Google Cloud Data Analytics Services Cheat Sheet

Table of Contents hide

Cloud Pub/Sub

Pub/Sub is a fully managed, asynchronous messaging service designed to be highly reliable and scalable with latencies on the order of 100 ms

Pub/Sub offers at-least-once message delivery and best-effort ordering to existing subscribers
Pub/Sub enables the creation of event producers and consumers, called publishers and subscribers.

Pub/Sub messages should be no greater than 10MB in size.
Messages can be received with pull or push delivery.
Messages published before a subscription is created will not be delivered to that subscription

Acknowledged messages are no longer available to subscribers and are deleted, by default. However, can be retained setting retention period.
Publishers can send messages with an ordering key and message ordering is set, Pub/Sub delivers the messages in order.
Pub/Sub support encryption at rest and encryption in transit.

Seek feature allows subscribers to alter the acknowledgment state of messages in bulk to replay or purge messages in bulk.

BigQuery is a fully managed, durable, petabyte scale, serverless, highly scalable, and cost-effective multi-cloud data warehouse.
supports a standard SQL dialect

automatically replicates data and keeps a seven-day history of changes, allowing easy restoration and comparison of data from different times
supports federated data and can process external data sources in GCS for Parquet and ORC open-source file formats, transactional databases (Bigtable, Cloud SQL), or spreadsheets in Drive without moving the data.
Data model consists of Datasets, tables

BigQuery performance can be improved using Partitioned tables and Clustered tables.
BigQuery encrypts all data at rest and supports encryption in transit.
BigQuery Data Transfer Service automates data movement into BigQuery on a scheduled, managed basis

Best Practices
- Control projection, avoid select *
- Estimate costs as queries are billed according to the number of bytes read and the cost can be estimated using --dry-run feature
- Use the maximum bytes billed setting to limit query costs.
- Use clustering and partitioning to reduce the amount of data scanned.
- Avoid repeatedly transforming data via SQL queries. Materialize the query results in stages.
- Use streaming inserts only if the data must be immediately available as streaming data is charged.
- Prune partitioned queries, use the _PARTITIONTIME pseudo column to filter the partitions.
- Denormalize data whenever possible using nested and repeated fields.
- Avoid external data sources, if query performance is a top priority
- Avoid using Javascript user-defined functions
- Optimize Join patterns. Start with the largest table.
- Use the expiration settings to remove unneeded tables and partitions
- Keep the data in BigQuery to take advantage of the long-term storage cost benefits rather than exporting to other storage options.

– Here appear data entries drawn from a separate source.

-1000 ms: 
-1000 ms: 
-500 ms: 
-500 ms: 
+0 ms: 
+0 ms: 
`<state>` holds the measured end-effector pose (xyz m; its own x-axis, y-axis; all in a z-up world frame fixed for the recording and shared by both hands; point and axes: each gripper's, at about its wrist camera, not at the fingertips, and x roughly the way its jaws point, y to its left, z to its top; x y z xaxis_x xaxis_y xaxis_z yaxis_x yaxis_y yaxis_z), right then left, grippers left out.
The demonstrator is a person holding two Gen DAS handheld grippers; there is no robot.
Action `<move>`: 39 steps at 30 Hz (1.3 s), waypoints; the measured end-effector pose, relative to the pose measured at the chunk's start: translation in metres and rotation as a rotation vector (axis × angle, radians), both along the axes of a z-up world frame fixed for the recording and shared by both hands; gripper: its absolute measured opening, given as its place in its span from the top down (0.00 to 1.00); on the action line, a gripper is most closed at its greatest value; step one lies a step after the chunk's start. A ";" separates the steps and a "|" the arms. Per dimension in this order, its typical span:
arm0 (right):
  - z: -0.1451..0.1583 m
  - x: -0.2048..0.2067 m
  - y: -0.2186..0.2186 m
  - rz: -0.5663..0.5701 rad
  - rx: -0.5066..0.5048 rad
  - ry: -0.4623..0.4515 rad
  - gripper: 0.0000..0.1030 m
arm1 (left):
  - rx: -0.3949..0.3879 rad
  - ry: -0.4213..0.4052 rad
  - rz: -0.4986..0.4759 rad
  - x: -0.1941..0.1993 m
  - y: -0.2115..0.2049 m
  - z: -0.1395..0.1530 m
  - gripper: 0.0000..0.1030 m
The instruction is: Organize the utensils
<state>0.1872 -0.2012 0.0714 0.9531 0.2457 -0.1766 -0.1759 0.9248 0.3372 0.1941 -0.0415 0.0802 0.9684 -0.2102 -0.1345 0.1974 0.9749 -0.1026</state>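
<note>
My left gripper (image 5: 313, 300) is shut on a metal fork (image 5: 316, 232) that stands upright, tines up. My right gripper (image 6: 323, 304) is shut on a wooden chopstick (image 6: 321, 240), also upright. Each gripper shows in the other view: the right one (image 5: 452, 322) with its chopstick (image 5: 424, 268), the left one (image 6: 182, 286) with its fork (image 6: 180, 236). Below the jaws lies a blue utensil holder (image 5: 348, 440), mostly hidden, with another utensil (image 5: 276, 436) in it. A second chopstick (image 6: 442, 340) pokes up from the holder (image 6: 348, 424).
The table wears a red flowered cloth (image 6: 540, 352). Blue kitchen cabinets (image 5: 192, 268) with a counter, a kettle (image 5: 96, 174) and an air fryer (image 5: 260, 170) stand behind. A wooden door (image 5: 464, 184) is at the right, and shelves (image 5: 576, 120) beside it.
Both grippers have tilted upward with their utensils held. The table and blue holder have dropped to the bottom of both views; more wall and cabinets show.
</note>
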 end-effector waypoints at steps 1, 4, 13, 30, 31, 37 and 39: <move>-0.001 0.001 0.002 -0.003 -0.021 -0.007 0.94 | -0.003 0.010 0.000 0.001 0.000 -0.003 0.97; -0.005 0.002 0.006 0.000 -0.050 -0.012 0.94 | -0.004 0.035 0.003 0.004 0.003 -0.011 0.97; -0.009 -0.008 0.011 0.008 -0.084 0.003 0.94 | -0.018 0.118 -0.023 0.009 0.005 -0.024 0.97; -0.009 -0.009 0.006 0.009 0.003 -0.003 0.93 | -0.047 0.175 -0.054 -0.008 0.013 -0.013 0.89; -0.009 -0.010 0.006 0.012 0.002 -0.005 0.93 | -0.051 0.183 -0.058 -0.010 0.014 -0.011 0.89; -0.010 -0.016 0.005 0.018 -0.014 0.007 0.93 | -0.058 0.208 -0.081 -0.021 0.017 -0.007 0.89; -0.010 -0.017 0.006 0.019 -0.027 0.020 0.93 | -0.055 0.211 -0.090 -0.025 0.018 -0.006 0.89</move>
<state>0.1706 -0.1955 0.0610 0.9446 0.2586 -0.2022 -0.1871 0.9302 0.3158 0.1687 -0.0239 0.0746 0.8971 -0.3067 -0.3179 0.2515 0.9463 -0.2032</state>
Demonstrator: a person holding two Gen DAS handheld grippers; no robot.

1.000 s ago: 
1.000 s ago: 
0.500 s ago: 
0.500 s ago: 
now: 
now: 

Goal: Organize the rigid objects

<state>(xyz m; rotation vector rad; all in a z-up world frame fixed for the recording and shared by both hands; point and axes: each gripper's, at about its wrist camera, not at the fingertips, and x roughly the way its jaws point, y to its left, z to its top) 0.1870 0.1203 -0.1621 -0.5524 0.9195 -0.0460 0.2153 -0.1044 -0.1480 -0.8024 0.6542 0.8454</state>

Bigtable is a fully managed, scalable, wide-column NoSQL database service with up to 99.999% availability.

ideal for applications that need very high throughput and scalability for key/value data, where each value is max. of 10 MB.
supports high read and write throughput at low latency and provides consistent sub-10ms latency – handles millions of requests/second
is a sparsely populated table that can scale to billions of rows and thousands of columns,

supports storage of terabytes or even petabytes of data
is not a relational database. It does not support SQL queries, joins, or multi-row transactions.
handles upgrades and restarts transparently, and it automatically maintains high data durability.

scales linearly in direct proportion to the number of nodes in the cluster
stores data in tables, which is composed of rows, each of which typically describes a single entity, and columns, which contain individual values for each row.
Each table has only one index, the row key. There are no secondary indices. Each row key must be unique.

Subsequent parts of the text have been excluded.